:: Your assignment ::
Filter the listing and keep only the lines with the word "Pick".

[[ Data under study open ]]

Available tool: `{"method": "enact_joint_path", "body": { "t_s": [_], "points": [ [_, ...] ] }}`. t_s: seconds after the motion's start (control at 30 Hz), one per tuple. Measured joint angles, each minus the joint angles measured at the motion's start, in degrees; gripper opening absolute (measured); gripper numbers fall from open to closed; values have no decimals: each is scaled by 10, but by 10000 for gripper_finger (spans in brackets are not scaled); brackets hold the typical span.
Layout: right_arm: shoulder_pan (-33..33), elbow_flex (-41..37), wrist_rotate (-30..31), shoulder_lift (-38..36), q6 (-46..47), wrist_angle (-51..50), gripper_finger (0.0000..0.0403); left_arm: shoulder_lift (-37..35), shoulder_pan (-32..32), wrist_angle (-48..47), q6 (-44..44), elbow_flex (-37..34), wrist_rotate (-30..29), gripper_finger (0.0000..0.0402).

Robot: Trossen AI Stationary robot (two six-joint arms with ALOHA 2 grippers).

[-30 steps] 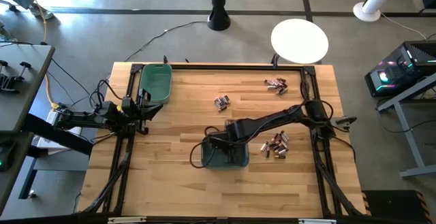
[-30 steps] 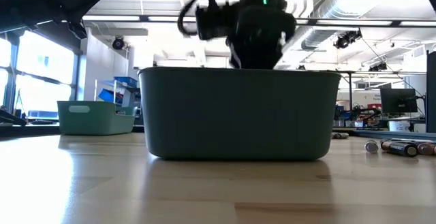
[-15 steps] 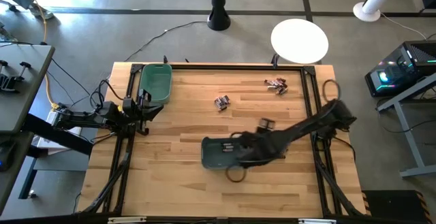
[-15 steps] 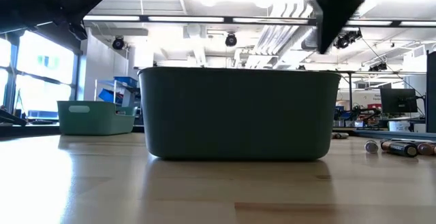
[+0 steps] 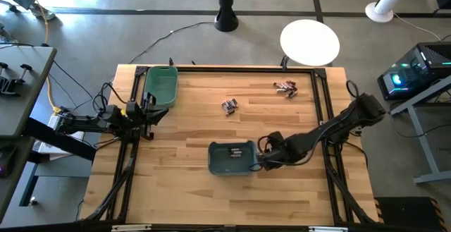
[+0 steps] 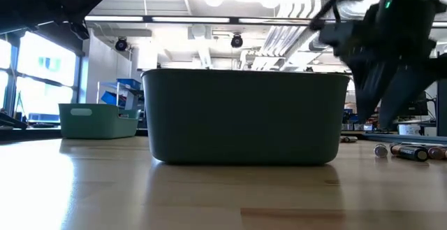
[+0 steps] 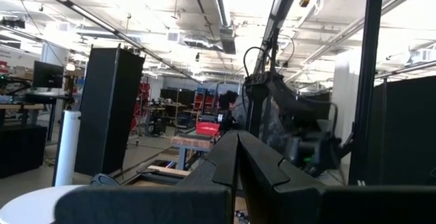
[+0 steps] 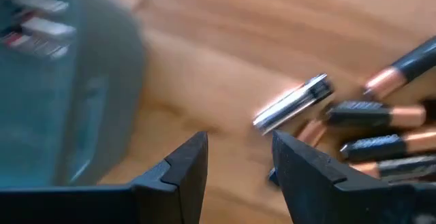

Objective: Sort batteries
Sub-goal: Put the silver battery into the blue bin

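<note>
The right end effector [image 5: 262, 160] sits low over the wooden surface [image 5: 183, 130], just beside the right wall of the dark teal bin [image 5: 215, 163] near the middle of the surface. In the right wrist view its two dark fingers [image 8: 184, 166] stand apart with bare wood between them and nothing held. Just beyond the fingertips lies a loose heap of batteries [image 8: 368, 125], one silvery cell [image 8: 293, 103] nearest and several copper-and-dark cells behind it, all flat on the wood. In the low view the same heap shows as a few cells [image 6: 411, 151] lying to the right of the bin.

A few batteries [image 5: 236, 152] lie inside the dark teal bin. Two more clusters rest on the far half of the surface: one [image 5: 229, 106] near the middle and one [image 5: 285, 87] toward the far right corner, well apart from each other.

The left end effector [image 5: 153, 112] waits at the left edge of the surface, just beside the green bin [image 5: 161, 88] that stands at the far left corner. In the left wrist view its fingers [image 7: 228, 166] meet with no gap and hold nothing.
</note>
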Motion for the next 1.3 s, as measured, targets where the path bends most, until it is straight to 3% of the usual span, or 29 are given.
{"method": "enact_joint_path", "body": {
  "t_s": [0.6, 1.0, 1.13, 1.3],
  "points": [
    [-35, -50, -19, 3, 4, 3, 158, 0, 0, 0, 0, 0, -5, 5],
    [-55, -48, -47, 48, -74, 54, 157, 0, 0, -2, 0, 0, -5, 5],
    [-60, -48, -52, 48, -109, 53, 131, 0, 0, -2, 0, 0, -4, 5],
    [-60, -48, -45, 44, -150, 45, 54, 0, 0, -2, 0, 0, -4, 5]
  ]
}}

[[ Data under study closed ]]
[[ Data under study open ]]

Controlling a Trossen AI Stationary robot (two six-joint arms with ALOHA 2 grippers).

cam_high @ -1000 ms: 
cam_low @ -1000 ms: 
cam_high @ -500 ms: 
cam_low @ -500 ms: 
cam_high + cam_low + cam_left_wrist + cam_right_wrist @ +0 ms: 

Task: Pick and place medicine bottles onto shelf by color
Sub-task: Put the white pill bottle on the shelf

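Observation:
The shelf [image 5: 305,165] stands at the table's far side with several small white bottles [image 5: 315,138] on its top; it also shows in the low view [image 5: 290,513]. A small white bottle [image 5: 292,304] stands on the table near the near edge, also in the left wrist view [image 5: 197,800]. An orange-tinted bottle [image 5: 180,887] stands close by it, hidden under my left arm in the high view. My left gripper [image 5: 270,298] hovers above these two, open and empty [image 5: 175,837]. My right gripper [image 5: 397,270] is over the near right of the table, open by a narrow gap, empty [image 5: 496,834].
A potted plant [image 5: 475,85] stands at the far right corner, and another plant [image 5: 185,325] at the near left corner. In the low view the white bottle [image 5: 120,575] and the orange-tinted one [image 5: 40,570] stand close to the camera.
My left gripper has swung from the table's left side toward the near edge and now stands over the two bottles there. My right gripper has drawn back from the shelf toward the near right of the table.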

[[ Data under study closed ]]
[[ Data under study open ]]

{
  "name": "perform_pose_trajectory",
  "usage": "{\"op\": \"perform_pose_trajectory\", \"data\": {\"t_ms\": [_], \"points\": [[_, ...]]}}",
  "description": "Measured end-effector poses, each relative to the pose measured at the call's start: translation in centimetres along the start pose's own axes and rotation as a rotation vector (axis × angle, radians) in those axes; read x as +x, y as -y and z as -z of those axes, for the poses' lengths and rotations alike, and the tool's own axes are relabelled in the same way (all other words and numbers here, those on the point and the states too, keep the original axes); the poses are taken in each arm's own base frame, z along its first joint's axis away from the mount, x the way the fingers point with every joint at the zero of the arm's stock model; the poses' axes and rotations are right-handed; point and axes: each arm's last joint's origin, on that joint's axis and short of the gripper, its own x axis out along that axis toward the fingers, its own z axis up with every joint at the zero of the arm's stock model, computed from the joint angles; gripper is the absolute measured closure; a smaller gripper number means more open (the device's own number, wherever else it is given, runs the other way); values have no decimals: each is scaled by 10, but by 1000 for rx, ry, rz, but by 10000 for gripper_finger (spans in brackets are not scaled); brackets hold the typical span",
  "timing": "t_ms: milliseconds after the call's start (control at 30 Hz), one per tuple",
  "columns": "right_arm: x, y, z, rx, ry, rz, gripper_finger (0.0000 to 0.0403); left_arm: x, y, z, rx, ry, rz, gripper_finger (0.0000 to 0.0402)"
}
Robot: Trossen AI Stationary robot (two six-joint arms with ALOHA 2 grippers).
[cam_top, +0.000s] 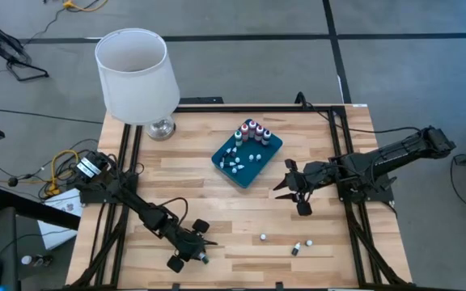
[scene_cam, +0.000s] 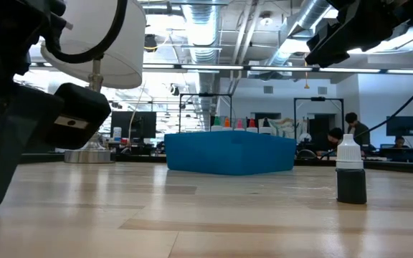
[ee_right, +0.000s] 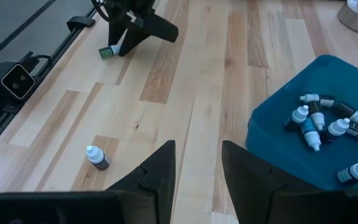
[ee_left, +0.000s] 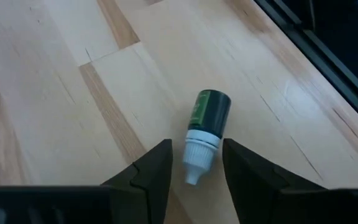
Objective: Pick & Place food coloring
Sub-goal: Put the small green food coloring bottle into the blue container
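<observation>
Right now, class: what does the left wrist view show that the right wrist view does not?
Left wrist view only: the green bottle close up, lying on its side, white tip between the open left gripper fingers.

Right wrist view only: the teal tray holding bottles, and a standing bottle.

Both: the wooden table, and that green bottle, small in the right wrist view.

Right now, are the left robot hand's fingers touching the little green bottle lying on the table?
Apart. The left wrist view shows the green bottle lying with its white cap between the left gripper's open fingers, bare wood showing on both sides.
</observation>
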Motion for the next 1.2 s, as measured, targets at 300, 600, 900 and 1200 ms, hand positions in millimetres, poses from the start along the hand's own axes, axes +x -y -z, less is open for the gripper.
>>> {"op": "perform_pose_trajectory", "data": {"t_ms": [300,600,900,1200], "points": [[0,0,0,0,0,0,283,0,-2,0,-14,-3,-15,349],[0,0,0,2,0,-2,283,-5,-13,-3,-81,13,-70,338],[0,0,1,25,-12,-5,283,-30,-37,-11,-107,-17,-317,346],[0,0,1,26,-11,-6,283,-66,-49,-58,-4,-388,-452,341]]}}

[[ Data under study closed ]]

:: Answer for the task ::
Task: Pick and place medicine bottles onto shelf by color
Objective: Pick & Place food coloring

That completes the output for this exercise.